The Fed acted quickly to reassure markets that QE would continue, and the Fed’s balance sheet ratcheted up again. Markets stabilized and soon continued their upward ascent. This episode revealed how dependent share prices had become on the continuation of ultra-accommodative monetary policy and what appeared to be the Fed’s willingness to support them.

Moreover, Petrou argues this perception of an implicit Fed backstop has encouraged some market participants to take greater risks than they otherwise would, rendering the financial system more vulnerable to crisis. Petrou regards the massive Fed liquidity support during 2020 to borrowers that had never had direct access to the safety net as an indication of the increasing fragility of financial markets and as an implicit acknowledgment of the diminished role of banks in the financial system.

This, she argues, is why conventional monetary policy no longer works as effectively as it once did. With nonbank financial intermediaries and capital markets playing a bigger role in lending and savings, regulated banks don’t have the direct impact on lending and thus the transmission of conventional monetary policy is indirect.

More fundamentally, Petrou argues the Fed has been formulating policy based on misleading analysis of the data. The Fed has failed to learn the lesson of the hapless statistician who drowned in a pond with an average depth of 1 inch: An average may obscure crucial differences within the aggregate.

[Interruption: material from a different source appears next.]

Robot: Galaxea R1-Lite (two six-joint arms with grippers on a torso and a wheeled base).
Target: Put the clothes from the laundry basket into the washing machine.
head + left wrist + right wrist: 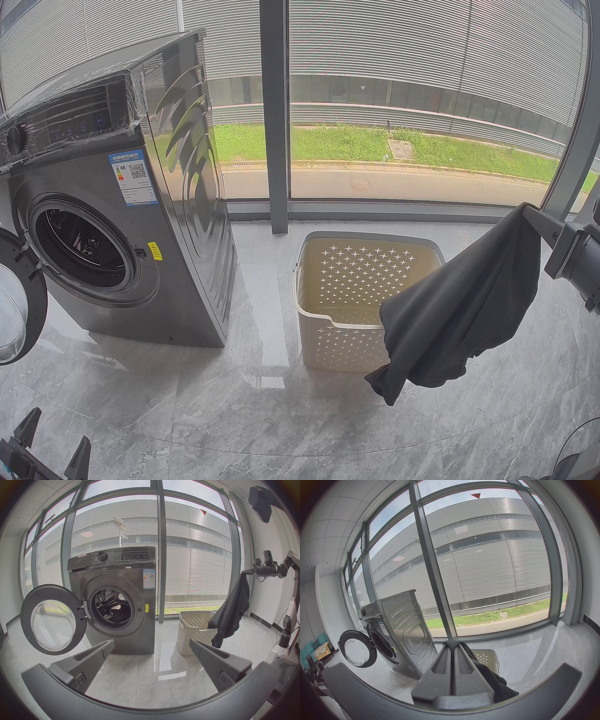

Petrou argues that the Fed’s failure to take account of increasing economic inequality means that policy based on the simplifying assumption of a representative agent will not work as expected. Once the middle class is hollowed out, much greater attention needs to be placed on distributional effects. She also criticizes the Fed’s measure of inflation as unrelated to the inflation many Americans face in their daily lives and, as the Fed has recently admitted, the headline measure of unemployment understates the magnitude of problems facing workers.

Although the Fed regularly acknowledges its obligation to try to achieve maximum employment and price stability, Petrou stresses the Fed has neglected the third legislative mandate to maintain moderate interest rates. Indeed, it is difficult to find an acknowledgment of this mandate in Fed statements.

Some economists would argue that Petrou overemphasizes the Fed’s ability to set interest rates in an era of secular stagnation when the equilibrium real interest rate is at or below zero. Even then, it is not obvious that doubling down on QE is the right policy. It may simply generate an overhang of excessive debt that will lead to increasingly overleveraged balance sheets that will inevitably increase our vulnerability to a crisis and exacerbate deflationary pressures. Of course, many economists reject the secular stagnation hypothesis and believe that it should be possible to restore more normal economic and financial conditions.

Although Petrou has made an important contribution in describing the Fed’s role in exacerbating economic inequality, to her credit, she details policy reforms that are not only designed to eliminate the Fed’s role in worsening inequality, but that might enable it to reduce inequality. These proposals range from organizational changes at the Fed to greater emphasis on functional regulation, introduction of a digital dollar and establishment of an Equality Bank charter.

But those reforms cannot substitute for policies to address other underlying causes of inequality. The Fed has a role to play, and that role has been insufficiently acknowledged. But Petrou rightly points out that economic inequality is not solely the Fed’s problem to solve. More fundamental solutions will require significant backing from the administration and Congress, and will take many years to bear fruit. The reforms she proposes for the Fed, by contrast, can be accomplished relatively rapidly.

Petrou’s analysis is important and her proposals for reforms at the Fed open a crucial debate on how to foster a more equitable financial system that will benefit all Americans. This debate is long overdue.